Most of the world markets are on the up move having breached their earlier highs of 2009 during last week. Dow having breached the critical level of 9175 on an intraday basis has not yet been able to close above it. On friday it closed at 9171 & most likely will breach it decisively very shortly to move higher up to breach the next critical level of 9711 to move towards the magic 10000 levels in coming months. However there will be many heart breaking mid week or week end falls in dow to trim the other world indices who are becoming bulkier day by day. However markets will move up & up only over the long term with routine corrections in between.

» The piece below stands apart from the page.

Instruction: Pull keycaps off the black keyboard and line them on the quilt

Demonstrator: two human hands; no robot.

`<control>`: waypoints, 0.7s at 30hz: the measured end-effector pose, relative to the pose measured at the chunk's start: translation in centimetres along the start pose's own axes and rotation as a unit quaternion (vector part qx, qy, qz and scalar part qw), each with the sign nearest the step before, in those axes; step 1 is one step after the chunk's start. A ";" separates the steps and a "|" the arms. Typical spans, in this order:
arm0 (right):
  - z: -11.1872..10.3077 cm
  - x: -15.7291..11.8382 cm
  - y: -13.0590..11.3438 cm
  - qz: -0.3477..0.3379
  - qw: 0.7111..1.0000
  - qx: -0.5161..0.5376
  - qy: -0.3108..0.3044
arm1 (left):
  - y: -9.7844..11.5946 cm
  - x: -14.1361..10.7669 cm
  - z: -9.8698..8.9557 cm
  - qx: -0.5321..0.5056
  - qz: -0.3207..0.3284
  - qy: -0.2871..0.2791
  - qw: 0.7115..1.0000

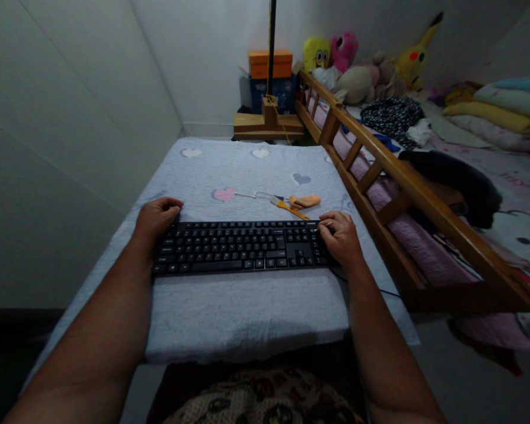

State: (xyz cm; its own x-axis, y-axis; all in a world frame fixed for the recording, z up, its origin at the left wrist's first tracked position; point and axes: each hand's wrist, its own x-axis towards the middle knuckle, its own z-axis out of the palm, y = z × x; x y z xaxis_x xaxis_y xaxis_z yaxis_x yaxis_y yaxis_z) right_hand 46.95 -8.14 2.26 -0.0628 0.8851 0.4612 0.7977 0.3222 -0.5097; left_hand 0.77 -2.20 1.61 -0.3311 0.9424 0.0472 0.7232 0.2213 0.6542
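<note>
A black computer keyboard (238,247) lies across the cloth-covered table in front of me. At its left end, my left hand (155,221) is closed around the edge, thumb toward the far corner. My right hand (341,235) grips the opposite end beside the number pad, fingers curled; part of that end is hidden under it. Just beyond the keyboard are a small brush (289,208) with a yellow-orange handle, a folded orange cloth (304,202) and a thin wire tool (258,195).
A light blue tablecloth (247,306) with hearts covers the table. Along the right runs a wooden bed rail (380,159), with bedding and plush toys (357,82) behind it. A wooden stand (269,121) and an orange box (270,63) are at the back. A cable (386,292) trails right.
</note>
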 end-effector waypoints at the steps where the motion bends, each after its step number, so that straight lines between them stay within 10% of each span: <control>1: 0.0 0.0 0.0 0.000 1.000 0.002 -0.001 | -0.2 0.1 0.1 -0.002 0.002 0.000 1.000; 21: 0.3 -0.1 0.2 0.002 1.000 0.009 0.007 | -0.7 0.3 0.2 -0.007 0.008 0.002 1.000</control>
State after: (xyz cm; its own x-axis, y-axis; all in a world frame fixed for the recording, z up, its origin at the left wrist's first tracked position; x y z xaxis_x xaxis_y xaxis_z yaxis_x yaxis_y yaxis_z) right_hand 46.97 -8.03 1.89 -0.0509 0.8819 0.4686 0.7874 0.3241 -0.5244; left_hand 0.29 -1.99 0.99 -0.3220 0.9448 0.0602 0.7202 0.2031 0.6634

The only threat looming large over the markets is the likely hood of a mid august crash to be induced by astrological factors. Although similar sinister planetary links between sun, jupiter, saturn, neptune & rahu have created havoc in stock markets earlier that delivered lethal blow to the stock markets, yet there are a number of occasions when almost similar planetary links have pardoned the stock markets with just a minor blip. In fact moon & sweet venus not forming a nexus with the sinister combination may mitigate the severity to a large extent. So, let us hope for he best and assume that the few days from second week of august till end third week of august pass off smoothly with just normal corrections.
Last friday, sensex making a new high for 2009 after crossing june highs of 15600 to reach 15733 without nifty making it to new yearly highs looks a bit fishy for all those who feel that since sensex has made it nifty should make it. This is is the real bull trap set up for nifty f & o traders who were half jolted when nifty crashed intraday on friday to sub 4500 levels to move up at the end of the day. Although nifty will ultimately cross the yearly highs of 4693,but not without more such intraday jolts. In any case, nifty having decisively crossed & closed above the critical levels of 4480 & 4538, most likely will move to much higher levels in coming days grappling with minor corrections in between. A decisive close above the critical level of 4693 with volume may infuse new hopes for the bulls.